====== DATA PROVIDED
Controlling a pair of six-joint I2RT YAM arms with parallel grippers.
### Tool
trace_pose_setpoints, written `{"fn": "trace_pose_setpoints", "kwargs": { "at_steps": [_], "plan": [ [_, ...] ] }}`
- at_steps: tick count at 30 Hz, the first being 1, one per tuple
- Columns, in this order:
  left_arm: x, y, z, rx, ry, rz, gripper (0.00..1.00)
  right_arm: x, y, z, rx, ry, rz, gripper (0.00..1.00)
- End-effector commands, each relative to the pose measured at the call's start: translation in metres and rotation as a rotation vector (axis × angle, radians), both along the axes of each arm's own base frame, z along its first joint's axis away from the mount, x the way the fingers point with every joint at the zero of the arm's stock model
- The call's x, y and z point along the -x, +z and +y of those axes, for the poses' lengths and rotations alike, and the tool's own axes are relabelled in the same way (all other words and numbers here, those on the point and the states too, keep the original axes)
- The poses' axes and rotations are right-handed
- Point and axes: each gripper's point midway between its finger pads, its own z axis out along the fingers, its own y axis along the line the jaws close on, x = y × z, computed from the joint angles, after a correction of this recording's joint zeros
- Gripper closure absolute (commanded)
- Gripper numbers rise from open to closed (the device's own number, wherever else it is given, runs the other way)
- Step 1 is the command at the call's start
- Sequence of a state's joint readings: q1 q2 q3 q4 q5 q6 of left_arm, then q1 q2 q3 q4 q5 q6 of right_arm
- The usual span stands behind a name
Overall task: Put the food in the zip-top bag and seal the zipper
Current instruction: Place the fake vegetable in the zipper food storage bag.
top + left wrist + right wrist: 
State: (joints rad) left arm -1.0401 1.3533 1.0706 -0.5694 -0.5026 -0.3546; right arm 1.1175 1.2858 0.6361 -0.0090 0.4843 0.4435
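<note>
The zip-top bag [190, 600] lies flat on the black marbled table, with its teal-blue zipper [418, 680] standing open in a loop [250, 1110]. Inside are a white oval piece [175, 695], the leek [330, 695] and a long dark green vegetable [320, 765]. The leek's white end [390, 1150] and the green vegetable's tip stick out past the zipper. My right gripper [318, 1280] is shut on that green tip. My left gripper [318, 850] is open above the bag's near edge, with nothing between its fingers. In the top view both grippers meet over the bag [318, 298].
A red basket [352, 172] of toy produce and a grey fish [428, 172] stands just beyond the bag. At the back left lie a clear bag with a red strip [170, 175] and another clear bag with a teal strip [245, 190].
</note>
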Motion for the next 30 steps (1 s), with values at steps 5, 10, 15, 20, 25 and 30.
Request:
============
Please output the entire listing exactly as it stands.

TASK RESPONSE:
Controlling a pair of six-joint I2RT YAM arms with parallel grippers.
### Tool
trace_pose_setpoints, written `{"fn": "trace_pose_setpoints", "kwargs": { "at_steps": [_], "plan": [ [_, ...] ] }}`
- at_steps: tick count at 30 Hz, the first being 1, one per tuple
- Columns, in this order:
  left_arm: x, y, z, rx, ry, rz, gripper (0.00..1.00)
  right_arm: x, y, z, rx, ry, rz, gripper (0.00..1.00)
- End-effector commands, each relative to the pose measured at the call's start: translation in metres and rotation as a rotation vector (axis × angle, radians), both along the axes of each arm's own base frame, z along its first joint's axis away from the mount, x the way the fingers point with every joint at the zero of the arm's stock model
- The call's x, y and z point along the -x, +z and +y of those axes, for the poses' lengths and rotations alike, and the tool's own axes are relabelled in the same way (all other words and numbers here, those on the point and the states too, keep the original axes)
- The poses' axes and rotations are right-handed
- Point and axes: each gripper's point midway between its finger pads, its own z axis out along the fingers, its own y axis along the line the jaws close on, x = y × z, computed from the joint angles, after a correction of this recording's joint zeros
- Gripper closure absolute (commanded)
- Gripper numbers rise from open to closed (the device's own number, wherever else it is given, runs the other way)
- Step 1 is the command at the call's start
- Sequence of a state's joint readings: q1 q2 q3 q4 q5 q6 of left_arm, then q1 q2 q3 q4 q5 q6 of right_arm
- The usual span stands behind a name
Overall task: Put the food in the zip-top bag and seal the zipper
Current instruction: Place the fake vegetable in the zipper food storage bag.
top + left wrist + right wrist: 
State: (joints rad) left arm -1.0401 1.3533 1.0706 -0.5694 -0.5026 -0.3546; right arm 1.1175 1.2858 0.6361 -0.0090 0.4843 0.4435
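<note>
The zip-top bag [190, 600] lies flat on the black marbled table, with its teal-blue zipper [418, 680] standing open in a loop [250, 1110]. Inside are a white oval piece [175, 695], the leek [330, 695] and a long dark green vegetable [320, 765]. The leek's white end [390, 1150] and the green vegetable's tip stick out past the zipper. My right gripper [318, 1280] is shut on that green tip. My left gripper [318, 850] is open above the bag's near edge, with nothing between its fingers. In the top view both grippers meet over the bag [318, 298].
A red basket [352, 172] of toy produce and a grey fish [428, 172] stands just beyond the bag. At the back left lie a clear bag with a red strip [170, 175] and another clear bag with a teal strip [245, 190].
</note>
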Motion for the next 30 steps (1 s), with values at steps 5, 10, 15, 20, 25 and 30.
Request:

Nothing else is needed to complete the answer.